### Prompt
Every line of the data is to be reproduced exactly.

*** Information provided ***

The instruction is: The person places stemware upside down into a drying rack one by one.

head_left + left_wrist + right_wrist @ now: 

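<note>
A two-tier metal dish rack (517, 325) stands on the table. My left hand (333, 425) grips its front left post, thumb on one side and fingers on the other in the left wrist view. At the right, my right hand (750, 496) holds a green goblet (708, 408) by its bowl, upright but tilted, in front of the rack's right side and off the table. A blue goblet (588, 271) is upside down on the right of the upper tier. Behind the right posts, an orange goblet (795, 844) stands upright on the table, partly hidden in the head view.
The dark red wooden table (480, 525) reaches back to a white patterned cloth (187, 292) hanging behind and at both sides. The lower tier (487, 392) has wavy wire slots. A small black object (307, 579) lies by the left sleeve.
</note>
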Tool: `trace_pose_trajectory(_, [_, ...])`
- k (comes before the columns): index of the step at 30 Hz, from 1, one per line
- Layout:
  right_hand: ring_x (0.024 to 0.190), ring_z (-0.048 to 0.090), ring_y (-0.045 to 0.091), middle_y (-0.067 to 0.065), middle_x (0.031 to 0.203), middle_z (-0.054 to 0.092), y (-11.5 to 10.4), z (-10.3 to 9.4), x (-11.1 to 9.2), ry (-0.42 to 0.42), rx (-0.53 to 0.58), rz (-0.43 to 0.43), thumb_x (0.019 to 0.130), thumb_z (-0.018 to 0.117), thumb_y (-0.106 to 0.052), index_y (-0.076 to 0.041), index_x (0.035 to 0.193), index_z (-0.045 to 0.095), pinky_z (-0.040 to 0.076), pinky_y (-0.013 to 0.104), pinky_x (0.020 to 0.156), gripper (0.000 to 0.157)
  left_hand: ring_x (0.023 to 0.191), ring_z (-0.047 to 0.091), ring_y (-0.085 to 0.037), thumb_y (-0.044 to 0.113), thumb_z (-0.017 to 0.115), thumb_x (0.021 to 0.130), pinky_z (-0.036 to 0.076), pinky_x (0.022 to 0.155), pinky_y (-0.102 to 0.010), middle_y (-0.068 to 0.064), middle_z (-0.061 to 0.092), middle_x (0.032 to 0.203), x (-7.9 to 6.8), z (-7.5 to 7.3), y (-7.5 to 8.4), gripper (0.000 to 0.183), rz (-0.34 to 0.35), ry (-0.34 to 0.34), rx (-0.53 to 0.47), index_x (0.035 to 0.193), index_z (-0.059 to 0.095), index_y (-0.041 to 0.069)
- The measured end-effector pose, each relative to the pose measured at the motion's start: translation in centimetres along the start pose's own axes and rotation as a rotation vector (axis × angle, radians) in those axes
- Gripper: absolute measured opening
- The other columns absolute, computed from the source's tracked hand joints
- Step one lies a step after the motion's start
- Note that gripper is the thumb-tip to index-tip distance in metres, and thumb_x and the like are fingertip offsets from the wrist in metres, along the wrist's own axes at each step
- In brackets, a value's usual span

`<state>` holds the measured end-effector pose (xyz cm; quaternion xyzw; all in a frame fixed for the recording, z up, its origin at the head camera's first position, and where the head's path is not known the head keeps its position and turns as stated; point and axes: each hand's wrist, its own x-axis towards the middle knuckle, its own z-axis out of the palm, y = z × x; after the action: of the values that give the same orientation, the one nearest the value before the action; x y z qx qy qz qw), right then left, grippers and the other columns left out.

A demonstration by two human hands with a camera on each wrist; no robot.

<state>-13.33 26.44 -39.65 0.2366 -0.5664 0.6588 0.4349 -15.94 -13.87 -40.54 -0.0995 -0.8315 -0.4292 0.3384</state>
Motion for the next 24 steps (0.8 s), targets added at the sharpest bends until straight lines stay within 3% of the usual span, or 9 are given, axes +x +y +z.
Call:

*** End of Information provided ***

### Final answer
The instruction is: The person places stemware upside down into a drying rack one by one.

head_left + left_wrist + right_wrist @ now: 

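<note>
A two-tier metal dish rack (517, 325) stands on the table. My left hand (333, 425) grips its front left post, thumb on one side and fingers on the other in the left wrist view. At the right, my right hand (750, 496) holds a green goblet (708, 408) by its bowl, upright but tilted, in front of the rack's right side and off the table. A blue goblet (588, 271) is upside down on the right of the upper tier. Behind the right posts, an orange goblet (795, 844) stands upright on the table, partly hidden in the head view.
The dark red wooden table (480, 525) reaches back to a white patterned cloth (187, 292) hanging behind and at both sides. The lower tier (487, 392) has wavy wire slots. A small black object (307, 579) lies by the left sleeve.
</note>
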Tool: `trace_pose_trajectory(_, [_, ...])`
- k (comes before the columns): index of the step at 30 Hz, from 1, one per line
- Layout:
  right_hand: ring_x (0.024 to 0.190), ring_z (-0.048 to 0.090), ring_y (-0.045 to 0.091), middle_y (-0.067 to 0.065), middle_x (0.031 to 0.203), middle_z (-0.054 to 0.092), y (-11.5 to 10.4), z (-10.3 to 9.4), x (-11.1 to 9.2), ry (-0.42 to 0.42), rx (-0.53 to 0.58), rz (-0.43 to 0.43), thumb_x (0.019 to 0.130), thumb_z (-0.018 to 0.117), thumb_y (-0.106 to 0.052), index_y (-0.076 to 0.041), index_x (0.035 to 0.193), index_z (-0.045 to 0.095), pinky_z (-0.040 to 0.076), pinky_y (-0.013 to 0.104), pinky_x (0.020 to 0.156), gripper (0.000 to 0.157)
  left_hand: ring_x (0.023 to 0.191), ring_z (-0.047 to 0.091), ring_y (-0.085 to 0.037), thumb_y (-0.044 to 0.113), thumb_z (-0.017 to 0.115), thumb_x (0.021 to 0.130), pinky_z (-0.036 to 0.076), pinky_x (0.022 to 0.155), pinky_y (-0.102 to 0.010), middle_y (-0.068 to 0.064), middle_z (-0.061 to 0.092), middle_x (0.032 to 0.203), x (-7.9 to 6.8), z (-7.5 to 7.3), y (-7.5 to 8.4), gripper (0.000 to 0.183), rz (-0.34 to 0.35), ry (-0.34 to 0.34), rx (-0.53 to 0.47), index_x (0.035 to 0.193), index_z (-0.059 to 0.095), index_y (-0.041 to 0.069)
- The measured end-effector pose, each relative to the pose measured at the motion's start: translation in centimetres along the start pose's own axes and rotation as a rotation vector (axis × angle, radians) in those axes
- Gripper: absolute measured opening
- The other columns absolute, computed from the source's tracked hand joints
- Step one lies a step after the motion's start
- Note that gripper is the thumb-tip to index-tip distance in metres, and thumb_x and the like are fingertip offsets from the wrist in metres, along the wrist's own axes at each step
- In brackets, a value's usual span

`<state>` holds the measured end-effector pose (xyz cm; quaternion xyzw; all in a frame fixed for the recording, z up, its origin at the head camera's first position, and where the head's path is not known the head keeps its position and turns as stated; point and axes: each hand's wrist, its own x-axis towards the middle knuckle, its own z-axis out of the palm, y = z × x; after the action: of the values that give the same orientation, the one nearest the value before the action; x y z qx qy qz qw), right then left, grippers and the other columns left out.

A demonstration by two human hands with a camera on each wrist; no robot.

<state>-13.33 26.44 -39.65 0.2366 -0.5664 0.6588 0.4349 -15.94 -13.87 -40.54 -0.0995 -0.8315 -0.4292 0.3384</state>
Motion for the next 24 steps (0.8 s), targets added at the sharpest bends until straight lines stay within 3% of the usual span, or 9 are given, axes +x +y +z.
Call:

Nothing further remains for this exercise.